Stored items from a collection
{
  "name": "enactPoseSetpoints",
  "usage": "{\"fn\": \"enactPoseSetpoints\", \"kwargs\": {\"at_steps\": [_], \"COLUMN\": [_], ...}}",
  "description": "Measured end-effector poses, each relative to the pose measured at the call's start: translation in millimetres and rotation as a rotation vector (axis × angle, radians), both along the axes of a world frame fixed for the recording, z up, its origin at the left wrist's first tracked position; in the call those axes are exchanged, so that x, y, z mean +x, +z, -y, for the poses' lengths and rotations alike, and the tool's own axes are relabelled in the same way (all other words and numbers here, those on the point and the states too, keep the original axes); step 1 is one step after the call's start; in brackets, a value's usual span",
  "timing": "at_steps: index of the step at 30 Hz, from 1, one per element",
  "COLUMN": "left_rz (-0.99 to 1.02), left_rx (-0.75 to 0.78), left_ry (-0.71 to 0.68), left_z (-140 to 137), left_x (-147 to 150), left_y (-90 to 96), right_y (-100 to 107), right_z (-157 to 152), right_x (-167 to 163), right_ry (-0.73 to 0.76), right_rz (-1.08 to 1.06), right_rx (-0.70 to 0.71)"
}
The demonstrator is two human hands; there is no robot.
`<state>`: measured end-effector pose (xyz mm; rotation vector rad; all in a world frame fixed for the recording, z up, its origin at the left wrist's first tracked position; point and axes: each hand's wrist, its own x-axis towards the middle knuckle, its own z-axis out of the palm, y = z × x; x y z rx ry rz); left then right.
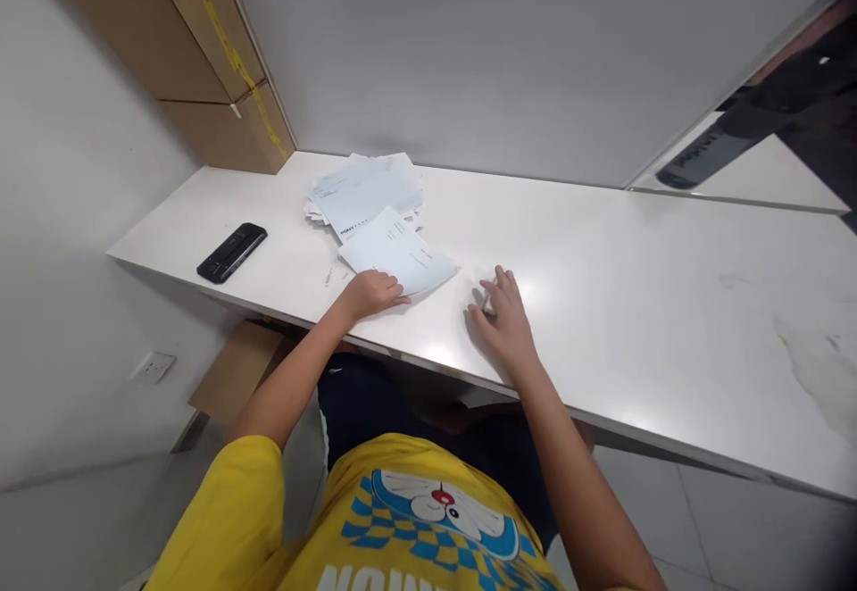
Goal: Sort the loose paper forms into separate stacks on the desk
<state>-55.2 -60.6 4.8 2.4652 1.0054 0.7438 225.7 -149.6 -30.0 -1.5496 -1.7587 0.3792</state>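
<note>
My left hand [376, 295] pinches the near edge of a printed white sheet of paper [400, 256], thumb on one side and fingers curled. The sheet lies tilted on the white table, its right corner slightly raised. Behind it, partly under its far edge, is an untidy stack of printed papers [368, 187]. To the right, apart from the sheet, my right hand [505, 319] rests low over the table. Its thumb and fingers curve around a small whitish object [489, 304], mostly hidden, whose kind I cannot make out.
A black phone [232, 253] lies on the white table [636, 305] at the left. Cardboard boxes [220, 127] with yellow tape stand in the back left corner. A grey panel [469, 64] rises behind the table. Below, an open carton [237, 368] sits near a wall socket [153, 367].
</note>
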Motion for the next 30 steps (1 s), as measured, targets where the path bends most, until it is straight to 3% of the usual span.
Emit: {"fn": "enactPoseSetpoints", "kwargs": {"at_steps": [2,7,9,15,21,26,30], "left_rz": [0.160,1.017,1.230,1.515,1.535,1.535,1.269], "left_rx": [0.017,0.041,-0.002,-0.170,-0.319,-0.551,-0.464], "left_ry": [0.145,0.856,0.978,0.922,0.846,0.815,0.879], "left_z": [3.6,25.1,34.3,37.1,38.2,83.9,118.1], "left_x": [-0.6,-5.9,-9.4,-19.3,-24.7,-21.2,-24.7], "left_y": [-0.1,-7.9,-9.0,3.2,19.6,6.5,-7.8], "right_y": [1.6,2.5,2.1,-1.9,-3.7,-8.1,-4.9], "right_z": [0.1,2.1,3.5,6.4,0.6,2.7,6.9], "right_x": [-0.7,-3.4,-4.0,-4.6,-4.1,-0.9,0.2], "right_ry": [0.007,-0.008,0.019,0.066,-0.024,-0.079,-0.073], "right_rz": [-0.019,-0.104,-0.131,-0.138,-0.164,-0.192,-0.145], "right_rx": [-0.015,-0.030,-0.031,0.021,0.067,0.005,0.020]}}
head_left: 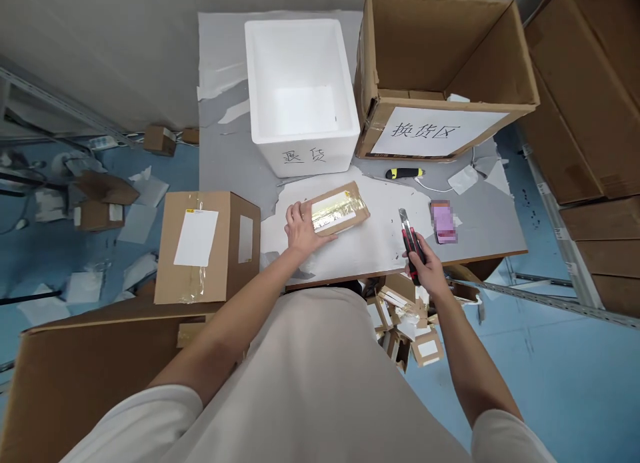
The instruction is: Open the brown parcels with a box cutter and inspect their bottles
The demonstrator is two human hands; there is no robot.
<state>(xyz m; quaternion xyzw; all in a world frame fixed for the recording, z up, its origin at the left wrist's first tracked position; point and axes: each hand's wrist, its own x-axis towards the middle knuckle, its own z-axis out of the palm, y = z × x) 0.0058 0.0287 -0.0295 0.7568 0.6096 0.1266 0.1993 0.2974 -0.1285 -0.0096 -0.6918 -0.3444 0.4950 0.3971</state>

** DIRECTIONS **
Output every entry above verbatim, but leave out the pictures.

** YOUR RESPONSE **
{
  "name": "enactPoseSetpoints",
  "usage": "{\"fn\": \"enactPoseSetpoints\", \"kwargs\": {\"at_steps\": [_], \"COLUMN\": [_], ...}}",
  "description": "Measured end-effector poses, each relative to the pose measured at the call's start: translation in millimetres and rotation as a rotation vector (axis × angle, radians), both along the axes of a world frame fixed for the recording, z up, its origin at the left wrist's first tracked position; in the call those axes are exchanged, so that x, y, z mean +x, +z, -y, for the poses' lengths and rotations alike, and the tool's own axes are relabelled in the same way (all other words and numbers here, those on the point and the states too, keep the original axes); step 1 is one step after the call's start; in brackets, a value's usual span",
  "timing": "at_steps: index of the step at 30 Hz, from 1, one per element",
  "COLUMN": "left_rz (-0.99 to 1.02), left_rx (-0.75 to 0.78), left_ry (-0.71 to 0.68), left_z (-140 to 137), left_x (-147 to 150), left_y (-90 to 96), right_y (-100 to 107), right_z (-157 to 152), right_x (-167 to 163), right_ry (-0.73 to 0.76), right_rz (-1.08 to 1.06), right_rx (-0.70 to 0.71)"
}
The demonstrator is two human hands; there is no robot.
`<state>`: measured end-effector pose (xyz mm; rotation vector rad; all in a world frame fixed for the recording, z up, its origin at the left wrist's first tracked position; point and axes: each hand's wrist, its own x-axis towards the middle knuckle, its own z-axis out of the palm, y = z × x; x y z rx ry rz); left then right.
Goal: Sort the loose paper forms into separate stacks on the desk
<state>-55.2 -60.6 4.8 2.4652 1.0054 0.7438 225.7 -149.6 -30.0 -1.5496 -1.7587 0.3792</state>
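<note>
My left hand [376, 295] pinches the near edge of a printed white sheet of paper [400, 256], thumb on one side and fingers curled. The sheet lies tilted on the white table, its right corner slightly raised. Behind it, partly under its far edge, is an untidy stack of printed papers [368, 187]. To the right, apart from the sheet, my right hand [505, 319] rests low over the table. Its thumb and fingers curve around a small whitish object [489, 304], mostly hidden, whose kind I cannot make out.
A black phone [232, 253] lies on the white table [636, 305] at the left. Cardboard boxes [220, 127] with yellow tape stand in the back left corner. A grey panel [469, 64] rises behind the table. Below, an open carton [237, 368] sits near a wall socket [153, 367].
</note>
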Motion for the next 30 steps (1 s), as measured, targets where the path bends most, until it is straight to 3% of the usual span.
Emit: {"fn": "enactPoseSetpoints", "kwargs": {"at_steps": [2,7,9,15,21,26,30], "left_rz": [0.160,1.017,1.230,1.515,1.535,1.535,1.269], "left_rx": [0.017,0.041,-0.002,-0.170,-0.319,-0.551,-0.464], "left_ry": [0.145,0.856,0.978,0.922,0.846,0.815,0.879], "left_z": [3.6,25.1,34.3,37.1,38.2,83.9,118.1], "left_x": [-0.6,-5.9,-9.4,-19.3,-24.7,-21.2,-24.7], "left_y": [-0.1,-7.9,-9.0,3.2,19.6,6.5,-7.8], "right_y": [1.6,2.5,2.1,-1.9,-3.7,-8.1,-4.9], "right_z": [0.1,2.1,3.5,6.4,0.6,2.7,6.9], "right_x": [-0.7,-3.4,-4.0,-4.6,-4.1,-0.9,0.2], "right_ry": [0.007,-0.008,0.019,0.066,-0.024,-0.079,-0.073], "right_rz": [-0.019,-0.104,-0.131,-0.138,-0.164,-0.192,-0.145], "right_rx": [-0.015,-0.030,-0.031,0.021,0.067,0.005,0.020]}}
head_left: 
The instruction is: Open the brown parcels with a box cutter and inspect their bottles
The demonstrator is two human hands; there is no robot.
<state>(xyz m; quaternion xyzw; all in a world frame fixed for the recording, z up, its origin at the left wrist's first tracked position; point and axes: each hand's wrist, its own x-axis towards the middle knuckle, its own z-axis out of the palm, y = z × x) 0.0058 0.0287 -0.0295 0.7568 0.6096 0.1266 0.1993 0.2974 -0.1285 -0.0096 -0.6918 -0.3444 0.4950 0.3971</state>

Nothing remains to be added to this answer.